A recent New York Times article: "After Job Training, Still Scrambling for a Job" paints an inaccurate picture of the benefits of job training, and I'd like to illustrate why.
STRIVE International, a workforce development non-profit organization, was overjoyed to place 49% of its 2009 New York trainees in jobs during one of the worst recessions in memory. Among our graduates who pursued STRIVE's vocational skills training, 58% have secured employment and are earning an average wage that is 56% above the minimum wage.
In the world of the chronically unemployed, these statistics represent a substantial victory over the cycle of failure and rejection that perpetuates poverty. Our pool of clients is drawn from the hard core unemployed: 30% have been convicted of a felony, 66% are male, and 62% are African-American. Most have no prior employment history. The majority receive some form of public assistance.
When the costs to society of sustaining the unemployed are considered, a more accurate picture of the benefits of job training emerges. On average, a year of incarceration costs taxpayers roughly $50,000 per inmate in New York State. A year of TANF cash benefits for a family of 3 is approximately $6,000 - $8,000. When factoring in Medicaid, Food Stamps and housing subsidies, governmental outlays for a family of three can exceed $25,000 per year. STRIVE's program converts these individuals into economic contributors who will earn starting salaries between $19,000 and $24,000 per year along with medical benefits. Not only will these individuals develop credentials in the workplace and become taxpayers themselves, they will cease to engage in activities that negatively impact our society, while also providing financial security to their families and modeling responsible behavior to their children.
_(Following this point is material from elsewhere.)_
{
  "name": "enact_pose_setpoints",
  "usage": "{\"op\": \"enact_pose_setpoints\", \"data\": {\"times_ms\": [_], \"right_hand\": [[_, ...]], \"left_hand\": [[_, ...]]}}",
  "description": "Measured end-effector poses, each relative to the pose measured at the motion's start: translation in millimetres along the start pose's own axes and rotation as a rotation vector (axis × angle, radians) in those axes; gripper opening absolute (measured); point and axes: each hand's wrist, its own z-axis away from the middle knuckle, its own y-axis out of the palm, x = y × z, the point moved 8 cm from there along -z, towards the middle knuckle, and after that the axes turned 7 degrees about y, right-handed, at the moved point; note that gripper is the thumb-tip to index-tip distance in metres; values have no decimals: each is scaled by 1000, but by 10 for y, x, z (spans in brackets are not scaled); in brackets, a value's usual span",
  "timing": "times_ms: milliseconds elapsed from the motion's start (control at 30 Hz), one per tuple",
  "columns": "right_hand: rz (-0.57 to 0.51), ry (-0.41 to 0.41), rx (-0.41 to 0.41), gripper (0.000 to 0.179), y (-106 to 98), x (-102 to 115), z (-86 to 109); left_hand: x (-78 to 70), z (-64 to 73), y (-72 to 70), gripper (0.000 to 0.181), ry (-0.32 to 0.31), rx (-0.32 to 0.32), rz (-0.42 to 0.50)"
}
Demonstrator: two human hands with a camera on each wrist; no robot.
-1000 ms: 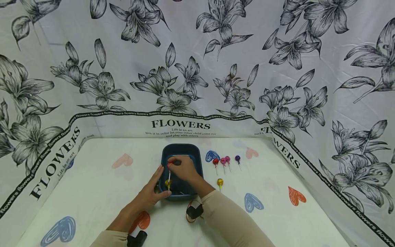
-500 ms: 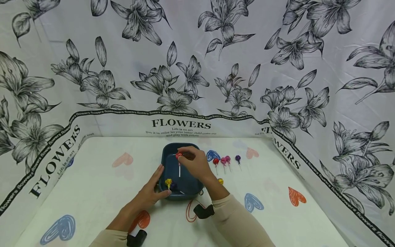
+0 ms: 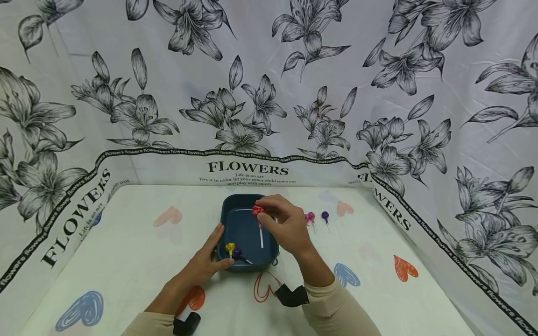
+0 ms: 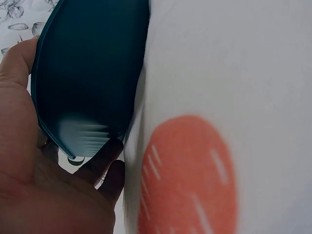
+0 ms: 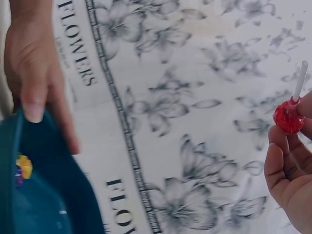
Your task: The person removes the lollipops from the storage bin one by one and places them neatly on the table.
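Note:
A red-wrapped lollipop [image 3: 258, 211] hangs stick-down between the thumb and fingertips of my right hand [image 3: 287, 227], over the right side of a dark blue tub [image 3: 239, 198]. In the right wrist view, the lollipop [image 5: 288, 117] is pinched by its head. My left hand [image 3: 202, 261] grips the tub's near-left corner, with the thumb at the near end and fingers along the left wall. In the left wrist view, the left hand [image 4: 53, 195] lies against the tub [image 4: 90, 73]. Inside the near-left corner sit a yellow lollipop [image 3: 230, 248] and a purple lollipop [image 3: 237, 253].
On the heart-printed tablecloth [image 3: 138, 252], pink lollipops [image 3: 310, 217] and a purple lollipop [image 3: 325, 215] lie right of the tub, partly behind my right hand. A flower-printed cloth [image 3: 248, 116] hangs around the table's back and sides.
My right hand has carried the red lollipop rightward, from the tub's left side to its right side, uncovering the tub's inside. The left hand stays at the corner.

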Motion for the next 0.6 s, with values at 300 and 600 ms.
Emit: {"op": "enact_pose_setpoints", "data": {"times_ms": [300, 600], "right_hand": [[3, -173, -40, 30, -212, 487, 133], [-51, -260, -67, 28, -418, 636, 301]], "left_hand": [[160, -18, 36, 89, 10, -7, -7], [169, -19, 43, 88, -11, -3, -31]]}}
We agree that skills training must be closely aligned with available jobs. Hence, STRIVE's Skill training regimens are drawn from the Department of Labor's research on growth industries and close collaboration with local companies. Our program is flexible enough to quickly adapt to the requirements of the job market. These are the keys to success that those of us in the workforce development profession follow.
An evaluation of job training programs must consider the specific challenges of the population served and the costs to society of not providing vocational training. Further, no program can be evaluated only one year out - STRIVE follows its graduates for a minimum of 2 years and we continue to serve them after that period when they reach out to us for help.
A blanket rejection of job training ignores the many examples of success and hope provided by the Workforce Development Community.